*** Block opens ***

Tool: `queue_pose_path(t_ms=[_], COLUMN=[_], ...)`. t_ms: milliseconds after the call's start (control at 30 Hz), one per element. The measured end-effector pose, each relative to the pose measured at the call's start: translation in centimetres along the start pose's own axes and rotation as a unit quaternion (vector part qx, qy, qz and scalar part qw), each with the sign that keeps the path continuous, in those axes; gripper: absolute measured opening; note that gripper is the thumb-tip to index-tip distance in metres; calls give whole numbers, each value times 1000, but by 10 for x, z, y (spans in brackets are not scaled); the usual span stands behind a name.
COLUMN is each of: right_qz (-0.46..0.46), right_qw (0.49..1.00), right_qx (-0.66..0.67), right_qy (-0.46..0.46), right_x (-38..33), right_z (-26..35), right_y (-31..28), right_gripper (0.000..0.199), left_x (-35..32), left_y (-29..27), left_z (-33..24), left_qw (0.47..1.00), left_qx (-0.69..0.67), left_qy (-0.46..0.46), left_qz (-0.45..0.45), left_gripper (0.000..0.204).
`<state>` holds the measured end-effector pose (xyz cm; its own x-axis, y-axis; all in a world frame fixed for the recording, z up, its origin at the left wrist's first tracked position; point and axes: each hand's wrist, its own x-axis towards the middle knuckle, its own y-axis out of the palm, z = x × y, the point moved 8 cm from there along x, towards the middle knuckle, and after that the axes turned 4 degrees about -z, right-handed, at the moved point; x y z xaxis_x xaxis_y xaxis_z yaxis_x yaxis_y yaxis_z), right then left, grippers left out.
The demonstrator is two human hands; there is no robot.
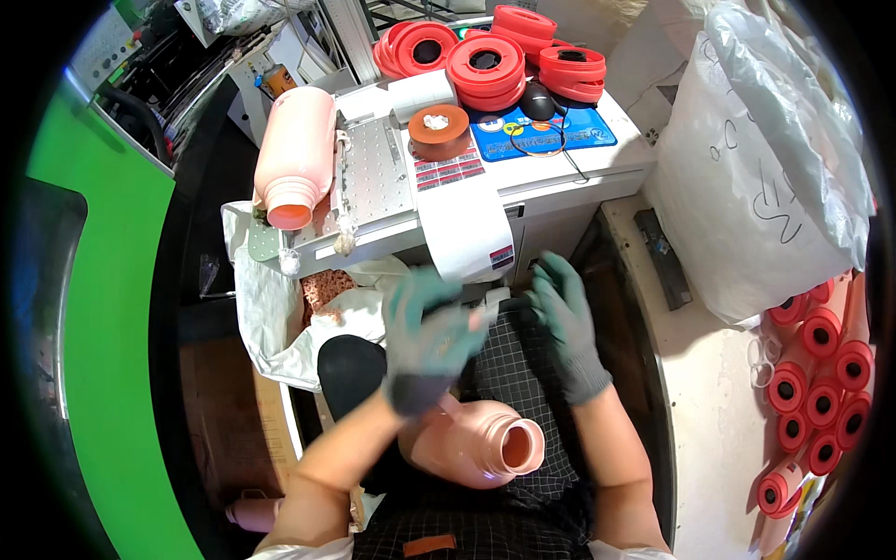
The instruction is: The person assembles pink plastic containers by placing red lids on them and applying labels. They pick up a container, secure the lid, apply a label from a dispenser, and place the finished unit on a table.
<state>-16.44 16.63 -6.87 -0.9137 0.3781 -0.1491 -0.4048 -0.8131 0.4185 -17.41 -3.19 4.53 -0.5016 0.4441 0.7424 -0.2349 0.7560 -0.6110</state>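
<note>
Both my hands wear grey-green work gloves and are raised in front of the table edge. Smeared by motion, my left hand point(431, 338) hovers above a pink bottle body point(457, 443); whether its fingers hold anything cannot be made out. To the right, my right hand point(567, 322) is loosely bent with fingers apart, and nothing shows in it. The pink bottle lies across my lap on a dark checked apron point(523, 359), its uncapped mouth pointing right. A strip of white labels point(467, 233) hangs over the table edge just beyond my hands.
Another pink bottle point(297, 154) lies on the perforated metal plate point(373, 168). Behind are a brown tape roll point(440, 133), red rings point(485, 70) and a mouse point(537, 101). A white bag point(261, 317) hangs left; a large sack point(756, 177) and several pink bottles point(821, 373) stand right.
</note>
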Motion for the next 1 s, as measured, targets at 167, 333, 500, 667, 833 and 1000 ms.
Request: queue_pose_path(t_ms=[167,333,500,667,833,1000], right_qz=[104,167,130,122,162,170], right_qw=[946,917,949,963,944,941], right_qx=[-182,-215,-182,-239,-286,-292], right_qy=[247,289,221,33,12,-18], right_x=[-122,-207,-234,-243,-246,-248], right_z=[17,-7,-29,-33,-57,-56], right_y=[-41,-82,-66,-26,-11,-7], right_gripper=[37,79,108,114,113,113], left_x=[-89,-105,-102,-146,-212,-213], left_y=[-32,-12,-32,-122,-114,-116], left_z=[-74,-157,-153,-32,18,18], left_qw=[933,877,916,819,620,642], left_qx=[-343,-445,-388,-348,-416,-429], left_qy=[-106,19,45,-446,-654,-625], left_qz=[34,181,92,-95,-124,-112], left_gripper=[32,23,14,10,15,15])
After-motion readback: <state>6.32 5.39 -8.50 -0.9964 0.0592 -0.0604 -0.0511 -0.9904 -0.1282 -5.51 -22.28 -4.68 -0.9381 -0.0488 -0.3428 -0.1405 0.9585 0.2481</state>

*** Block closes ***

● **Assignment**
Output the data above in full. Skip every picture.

● **Output**
Tool: `queue_pose_path(t_ms=[_], COLUMN=[_], ...)`. t_ms: milliseconds after the call's start (control at 30 Hz), one per element. The measured end-effector pose, each relative to the pose measured at the call's start: translation in centimetres along the start pose's own axes and rotation as a unit quaternion (vector part qx, qy, qz and scalar part qw), each with the sign that keeps the path continuous, in those axes; gripper: absolute measured opening; note that gripper is the thumb-tip to index-tip distance in metres; calls give whole numbers, each value times 1000, but by 10 for x, z, y (spans in brackets are not scaled); the usual span stands behind a name.
COLUMN is each of: right_qz (-0.46..0.46), right_qw (0.49..1.00), right_qx (-0.66..0.67), right_qy (-0.46..0.46), right_x (-38..33), right_z (-26..35), right_y (-31..28), right_gripper (0.000..0.199), left_x (-35..32), left_y (-29..27), left_z (-33..24), left_qw (0.47..1.00), left_qx (-0.69..0.67), left_qy (-0.46..0.46), left_qz (-0.45..0.45), left_gripper (0.000..0.204).
`<state>` holds the measured end-effector pose (xyz cm; its own x-axis, y-axis; all in a world frame fixed for the recording, z up, its origin at the left wrist's first tracked position; point and axes: each hand's wrist, its own x-axis towards the middle knuckle, its own y-axis out of the palm, z = x × y, the point moved 8 cm from there along x, towards the middle knuckle, and after that the axes turned 4 degrees about -z, right-handed, at the moved point; x y z xaxis_x xaxis_y xaxis_z yaxis_x yaxis_y yaxis_z), right then left, grippers left out.
The demonstrator is two human hands; there is no robot.
The instruction is: The person assembles pink plastic containers by placing red lids on them and applying labels. They pick up a container, secure the lid, apply a label from a dispenser, and place the finished unit on a table.
<state>-16.44 16.63 -6.87 -0.9137 0.3781 -0.1491 -0.4048 -0.8131 0.4185 -17.41 -3.19 4.53 -0.5016 0.4441 0.7424 -0.2349 0.7560 -0.6110</state>
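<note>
Both my hands wear grey-green work gloves and are raised in front of the table edge. Smeared by motion, my left hand point(431, 338) hovers above a pink bottle body point(457, 443); whether its fingers hold anything cannot be made out. To the right, my right hand point(567, 322) is loosely bent with fingers apart, and nothing shows in it. The pink bottle lies across my lap on a dark checked apron point(523, 359), its uncapped mouth pointing right. A strip of white labels point(467, 233) hangs over the table edge just beyond my hands.
Another pink bottle point(297, 154) lies on the perforated metal plate point(373, 168). Behind are a brown tape roll point(440, 133), red rings point(485, 70) and a mouse point(537, 101). A white bag point(261, 317) hangs left; a large sack point(756, 177) and several pink bottles point(821, 373) stand right.
</note>
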Motion for the next 1 s, as measured, targets at 167, 333, 500, 667, 833 and 1000 ms.
Request: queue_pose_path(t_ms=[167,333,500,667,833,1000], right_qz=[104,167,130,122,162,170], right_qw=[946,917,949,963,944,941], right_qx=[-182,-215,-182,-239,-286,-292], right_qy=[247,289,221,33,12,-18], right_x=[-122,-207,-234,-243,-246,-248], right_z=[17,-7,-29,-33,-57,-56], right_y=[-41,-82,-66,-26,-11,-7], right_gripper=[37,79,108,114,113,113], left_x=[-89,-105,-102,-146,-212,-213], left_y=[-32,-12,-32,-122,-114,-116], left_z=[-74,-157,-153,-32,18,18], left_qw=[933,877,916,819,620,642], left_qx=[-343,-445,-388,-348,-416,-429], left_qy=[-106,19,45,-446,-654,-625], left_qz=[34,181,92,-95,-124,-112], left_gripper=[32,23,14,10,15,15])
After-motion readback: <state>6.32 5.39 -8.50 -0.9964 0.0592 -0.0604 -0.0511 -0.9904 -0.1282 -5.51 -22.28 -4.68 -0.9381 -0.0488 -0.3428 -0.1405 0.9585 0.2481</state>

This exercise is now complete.